Heat tolerance drops in luteal — if you're racing a hot event or training in a heated gym, this is the phase where you'll feel cooked at intensities you usually fly through. Hydration matters more, not less. Log it in Rebel Fuel so the coach can see whether the "I felt awful in that session" actually correlates with a 1.5L underfueled day.
How wearables expose the phase shift
You don't need a fertility-tracking ring to see your cycle on your wearable charts. Two metrics show it almost universally:
- Resting heart rate climbs 3-7 bpm in luteal and drops back to baseline within 24-48 hours of starting your bleed. If your Garmin or Apple Watch RHR has been trending up for the last week and you're not sick, you're likely in late luteal.
- HRV trends down through luteal, hits a low point in the late-luteal week, and rebounds in early follicular. The shape is the same shape as the follicular/luteal divide, just inverted.
Oura's cycle prediction reads this signal directly. Garmin's body battery and Training Status will downgrade you in late luteal even on identical training load — that's not a bug, it's the watch correctly reading the elevated baseline stress.
The Movement Rebels coach pulls Garmin natively and Apple Health natively (on the iOS app, which is live). If you wear a WHOOP, Oura, Polar, or COROS, those push to Apple Health and land in MR through that path. The coach reads the RHR + HRV trend and adjusts plan-gen automatically. When you see your morning brief say "RHR up 5 bpm over baseline, HRV down — we're keeping intensity moderate today" three days before your bleed, that's the phase tracking working without you having to log anything.
Fueling shifts you should expect
Carb metabolism shifts in luteal. The body relies more on fat oxidation at rest and somewhat at low-intensity work, and carb availability becomes more important for hard sessions. Practical translation: don't try to do hard intervals fasted in late luteal. You'll feel terrible and the session quality will tank.
Hunger climbs in luteal. This is normal and biologically reasonable — the body anticipates the metabolic cost of the menstrual phase. Eating an extra 100-300 kcal per day in late luteal is appropriate, not a failure of discipline. If you're tracking macros for body recomp, the coach reads your Rebel Fuel log and will flag if you've been 600 kcal under target three days running in luteal — that's the most common driver of "I bonked in my Wednesday session" complaints.
Iron loss during bleed matters for endurance athletes. Heavy bleeders should get ferritin checked annually. The MR coach won't replace bloodwork, but it will surface the question if your performance markers (HR drift on easy runs, perceived effort on baseline workouts) start trending the wrong way.
What this looks like inside MR
The coach KB covers cycle-phase programming alongside masters athlete training, sport-specific prep, and postpartum return-to-training. When you log your cycle start in your profile, plan-gen lifts heavy work into your follicular window and shifts the harder sessions of late luteal into zone 2 or skill work.
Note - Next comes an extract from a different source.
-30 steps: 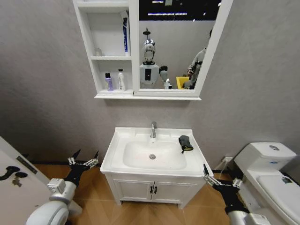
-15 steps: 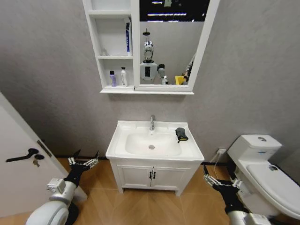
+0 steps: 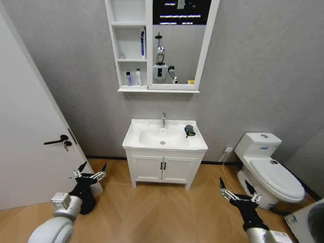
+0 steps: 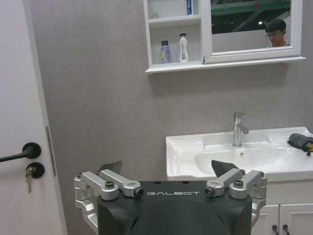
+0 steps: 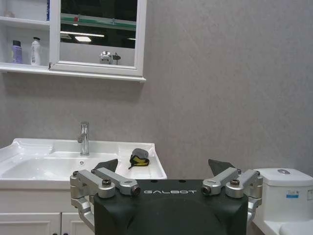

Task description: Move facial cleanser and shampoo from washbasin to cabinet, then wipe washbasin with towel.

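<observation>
The white washbasin [image 3: 152, 143] stands against the far wall, with the dark towel [image 3: 190, 130] bunched on its right rim. Above it hangs the cabinet [image 3: 130, 50]. A purple bottle [image 3: 128, 79] and a white bottle [image 3: 138, 78] stand on its lowest shelf; which is the cleanser and which the shampoo I cannot tell. My left gripper [image 3: 91, 171] and right gripper [image 3: 235, 188] are low over the floor, well short of the basin, both open and holding nothing. The left wrist view looks past the left gripper [image 4: 167, 169] to the basin [image 4: 186, 147]. The right wrist view shows the right gripper [image 5: 163, 166] and the towel [image 5: 139, 156].
A white door [image 3: 30, 126] with a black handle stands at the left. A white toilet [image 3: 268, 169] sits to the right of the two-door vanity cupboard [image 3: 162, 169]. Open wood floor [image 3: 162, 212] lies between me and the vanity.
The whole head view has pulled back from the washbasin, so the camera moved away; the door, the toilet and more floor have come into view. Both grippers stay open in the same pose.
</observation>
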Tool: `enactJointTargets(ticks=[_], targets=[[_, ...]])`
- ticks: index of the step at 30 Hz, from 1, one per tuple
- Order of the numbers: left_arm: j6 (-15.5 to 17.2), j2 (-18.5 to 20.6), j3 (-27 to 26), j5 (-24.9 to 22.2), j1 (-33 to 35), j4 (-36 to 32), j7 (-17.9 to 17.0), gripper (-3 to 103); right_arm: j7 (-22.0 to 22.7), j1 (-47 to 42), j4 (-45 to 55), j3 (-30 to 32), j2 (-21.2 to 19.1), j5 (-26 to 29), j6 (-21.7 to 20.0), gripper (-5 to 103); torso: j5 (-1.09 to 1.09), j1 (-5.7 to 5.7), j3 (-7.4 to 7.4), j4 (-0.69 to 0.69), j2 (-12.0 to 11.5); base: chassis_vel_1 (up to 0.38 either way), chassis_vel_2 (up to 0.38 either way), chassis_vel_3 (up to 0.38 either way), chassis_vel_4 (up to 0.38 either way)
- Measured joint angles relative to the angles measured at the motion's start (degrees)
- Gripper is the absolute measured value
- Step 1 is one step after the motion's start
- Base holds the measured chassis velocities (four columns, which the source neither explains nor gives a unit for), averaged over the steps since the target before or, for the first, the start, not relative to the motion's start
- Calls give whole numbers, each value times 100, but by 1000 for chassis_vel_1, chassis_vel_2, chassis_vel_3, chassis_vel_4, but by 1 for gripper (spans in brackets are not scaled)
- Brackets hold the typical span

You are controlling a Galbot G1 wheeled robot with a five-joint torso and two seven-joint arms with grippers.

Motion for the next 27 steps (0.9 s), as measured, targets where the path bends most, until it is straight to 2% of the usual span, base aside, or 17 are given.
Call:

You don't have to ask. The morning brief in the coach chat will mention phase when it's relevant ("you're in early luteal — recovery's still solid, we can push the threshold session") and stay quiet when it isn't.
You can also override. If your cycle is irregular, if you're on hormonal contraception (which flattens the phase signal substantially), or if you simply feel different from the textbook pattern, tell the coach in chat. It updates the athlete memory and stops auto-adjusting.
Cycle tracking lives in the same app as your strength PRs, your zone 2 runs, your fasting timer, your snap meal log, and your body comp tracking. One timeline, one coach, one set of data that compounds across months. Cycle phase is one input among many, not a separate app you bolt on.